Your instructions:
Among the entries below, find the line with "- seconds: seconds", then quote it and each following line up to and including the line with "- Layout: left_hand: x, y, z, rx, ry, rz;", and nothing else.

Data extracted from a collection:
○ ○ ○

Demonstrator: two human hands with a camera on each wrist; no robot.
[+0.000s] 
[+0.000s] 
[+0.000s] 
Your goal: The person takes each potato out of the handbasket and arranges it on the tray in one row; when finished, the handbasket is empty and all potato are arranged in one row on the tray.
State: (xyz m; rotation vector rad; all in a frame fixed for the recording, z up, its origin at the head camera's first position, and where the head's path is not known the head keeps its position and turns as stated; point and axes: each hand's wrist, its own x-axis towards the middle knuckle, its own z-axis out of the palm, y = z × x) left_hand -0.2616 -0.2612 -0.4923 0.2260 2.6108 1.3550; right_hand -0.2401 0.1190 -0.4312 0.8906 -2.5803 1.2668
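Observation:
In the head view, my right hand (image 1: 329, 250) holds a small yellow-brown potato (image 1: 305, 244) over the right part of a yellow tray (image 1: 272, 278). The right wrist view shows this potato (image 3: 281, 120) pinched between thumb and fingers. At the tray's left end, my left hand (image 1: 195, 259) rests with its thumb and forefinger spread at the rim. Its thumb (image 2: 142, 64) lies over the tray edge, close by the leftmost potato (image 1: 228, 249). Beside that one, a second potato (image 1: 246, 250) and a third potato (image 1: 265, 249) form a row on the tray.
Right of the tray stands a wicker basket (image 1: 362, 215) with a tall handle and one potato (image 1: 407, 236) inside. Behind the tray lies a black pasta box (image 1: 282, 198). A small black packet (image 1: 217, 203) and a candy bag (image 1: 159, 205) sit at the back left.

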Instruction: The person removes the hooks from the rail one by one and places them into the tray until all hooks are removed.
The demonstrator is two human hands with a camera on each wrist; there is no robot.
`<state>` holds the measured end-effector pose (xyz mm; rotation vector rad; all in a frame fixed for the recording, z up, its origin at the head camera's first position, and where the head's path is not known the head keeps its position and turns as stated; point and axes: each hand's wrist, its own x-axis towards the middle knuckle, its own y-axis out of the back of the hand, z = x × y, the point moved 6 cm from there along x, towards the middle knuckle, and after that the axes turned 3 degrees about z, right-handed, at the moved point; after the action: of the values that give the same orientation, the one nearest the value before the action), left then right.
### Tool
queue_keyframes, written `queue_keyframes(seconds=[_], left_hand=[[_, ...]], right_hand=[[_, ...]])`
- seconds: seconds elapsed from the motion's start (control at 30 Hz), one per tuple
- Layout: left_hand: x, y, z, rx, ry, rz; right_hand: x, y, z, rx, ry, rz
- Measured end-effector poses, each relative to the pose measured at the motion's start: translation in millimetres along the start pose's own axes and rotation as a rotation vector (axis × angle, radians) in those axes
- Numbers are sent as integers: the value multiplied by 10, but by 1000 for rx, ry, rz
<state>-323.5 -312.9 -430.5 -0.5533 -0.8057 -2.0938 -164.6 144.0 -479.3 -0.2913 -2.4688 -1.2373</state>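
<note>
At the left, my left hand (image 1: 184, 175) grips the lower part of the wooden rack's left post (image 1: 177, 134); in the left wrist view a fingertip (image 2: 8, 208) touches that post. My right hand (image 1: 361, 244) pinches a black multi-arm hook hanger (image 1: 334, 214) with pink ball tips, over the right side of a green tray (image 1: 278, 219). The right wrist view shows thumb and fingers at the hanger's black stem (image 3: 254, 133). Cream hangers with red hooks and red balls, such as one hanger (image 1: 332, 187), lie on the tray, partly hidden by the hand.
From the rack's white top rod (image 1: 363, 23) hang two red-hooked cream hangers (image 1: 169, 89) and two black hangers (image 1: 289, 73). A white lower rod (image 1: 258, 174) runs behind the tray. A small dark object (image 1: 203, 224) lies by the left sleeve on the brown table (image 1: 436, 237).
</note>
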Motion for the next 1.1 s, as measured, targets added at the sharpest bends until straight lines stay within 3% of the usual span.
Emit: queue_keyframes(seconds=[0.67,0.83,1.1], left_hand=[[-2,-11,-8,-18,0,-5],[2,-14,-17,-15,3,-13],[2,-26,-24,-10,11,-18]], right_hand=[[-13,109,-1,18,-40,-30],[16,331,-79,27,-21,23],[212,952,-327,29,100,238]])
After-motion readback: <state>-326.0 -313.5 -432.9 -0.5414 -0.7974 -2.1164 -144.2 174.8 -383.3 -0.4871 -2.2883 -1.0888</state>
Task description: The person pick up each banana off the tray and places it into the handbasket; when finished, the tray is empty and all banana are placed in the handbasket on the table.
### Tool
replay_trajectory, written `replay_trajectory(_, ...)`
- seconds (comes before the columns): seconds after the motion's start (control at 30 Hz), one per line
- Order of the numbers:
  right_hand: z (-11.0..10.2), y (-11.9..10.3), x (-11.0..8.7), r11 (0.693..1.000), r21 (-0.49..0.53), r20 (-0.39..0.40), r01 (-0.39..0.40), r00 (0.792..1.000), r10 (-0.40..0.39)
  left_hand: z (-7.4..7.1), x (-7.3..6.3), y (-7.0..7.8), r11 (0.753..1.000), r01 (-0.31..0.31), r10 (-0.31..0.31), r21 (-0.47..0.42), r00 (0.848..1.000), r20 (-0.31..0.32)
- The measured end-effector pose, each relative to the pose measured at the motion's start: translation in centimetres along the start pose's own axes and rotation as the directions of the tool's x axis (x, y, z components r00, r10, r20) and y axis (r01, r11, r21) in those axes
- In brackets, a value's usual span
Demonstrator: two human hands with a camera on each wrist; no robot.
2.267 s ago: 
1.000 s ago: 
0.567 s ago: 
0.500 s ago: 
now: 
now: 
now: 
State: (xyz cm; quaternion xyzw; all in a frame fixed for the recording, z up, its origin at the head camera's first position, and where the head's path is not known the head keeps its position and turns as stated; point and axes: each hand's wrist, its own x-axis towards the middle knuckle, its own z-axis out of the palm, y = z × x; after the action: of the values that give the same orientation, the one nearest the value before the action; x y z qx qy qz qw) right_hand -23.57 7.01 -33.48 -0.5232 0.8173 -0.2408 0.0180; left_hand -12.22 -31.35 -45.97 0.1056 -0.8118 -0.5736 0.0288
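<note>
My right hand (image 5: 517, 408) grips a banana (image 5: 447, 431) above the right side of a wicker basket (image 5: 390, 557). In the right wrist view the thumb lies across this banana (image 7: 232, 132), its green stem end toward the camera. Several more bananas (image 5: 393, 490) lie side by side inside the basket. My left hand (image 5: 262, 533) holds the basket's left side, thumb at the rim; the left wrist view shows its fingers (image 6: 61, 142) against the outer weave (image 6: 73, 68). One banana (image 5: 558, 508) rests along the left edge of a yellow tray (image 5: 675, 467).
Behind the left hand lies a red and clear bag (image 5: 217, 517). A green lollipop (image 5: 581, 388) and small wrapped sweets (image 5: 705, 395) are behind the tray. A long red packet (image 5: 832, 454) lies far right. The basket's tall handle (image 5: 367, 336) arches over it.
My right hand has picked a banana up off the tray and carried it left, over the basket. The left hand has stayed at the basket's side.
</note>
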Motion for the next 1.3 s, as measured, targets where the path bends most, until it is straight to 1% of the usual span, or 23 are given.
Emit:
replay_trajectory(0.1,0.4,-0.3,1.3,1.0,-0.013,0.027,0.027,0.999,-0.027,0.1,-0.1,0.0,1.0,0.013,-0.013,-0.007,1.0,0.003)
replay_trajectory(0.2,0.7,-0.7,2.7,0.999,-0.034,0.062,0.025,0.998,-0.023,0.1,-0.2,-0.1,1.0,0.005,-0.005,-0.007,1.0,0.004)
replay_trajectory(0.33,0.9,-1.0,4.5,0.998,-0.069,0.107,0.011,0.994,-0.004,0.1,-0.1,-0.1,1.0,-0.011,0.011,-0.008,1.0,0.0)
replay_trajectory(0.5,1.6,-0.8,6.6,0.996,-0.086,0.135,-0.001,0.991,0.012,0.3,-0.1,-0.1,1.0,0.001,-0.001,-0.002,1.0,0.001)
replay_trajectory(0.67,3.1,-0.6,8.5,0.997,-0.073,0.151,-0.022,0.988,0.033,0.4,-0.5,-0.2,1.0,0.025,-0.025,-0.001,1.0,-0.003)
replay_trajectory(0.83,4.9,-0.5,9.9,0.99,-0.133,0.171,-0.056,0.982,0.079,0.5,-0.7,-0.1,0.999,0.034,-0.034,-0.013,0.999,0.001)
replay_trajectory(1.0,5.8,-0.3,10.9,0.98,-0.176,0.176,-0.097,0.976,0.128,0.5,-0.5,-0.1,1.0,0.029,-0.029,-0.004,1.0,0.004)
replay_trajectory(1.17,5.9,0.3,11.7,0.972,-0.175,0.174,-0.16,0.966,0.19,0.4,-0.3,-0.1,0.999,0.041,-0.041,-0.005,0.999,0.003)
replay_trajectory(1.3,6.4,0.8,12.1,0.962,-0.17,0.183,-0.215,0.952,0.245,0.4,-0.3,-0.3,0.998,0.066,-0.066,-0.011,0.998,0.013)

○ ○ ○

Result of this exercise:
- seconds: seconds elapsed from the motion's start (control at 30 Hz), one per tuple
- Layout: left_hand: x, y, z, rx, ry, rz; right_hand: x, y, z, rx, ry, rz

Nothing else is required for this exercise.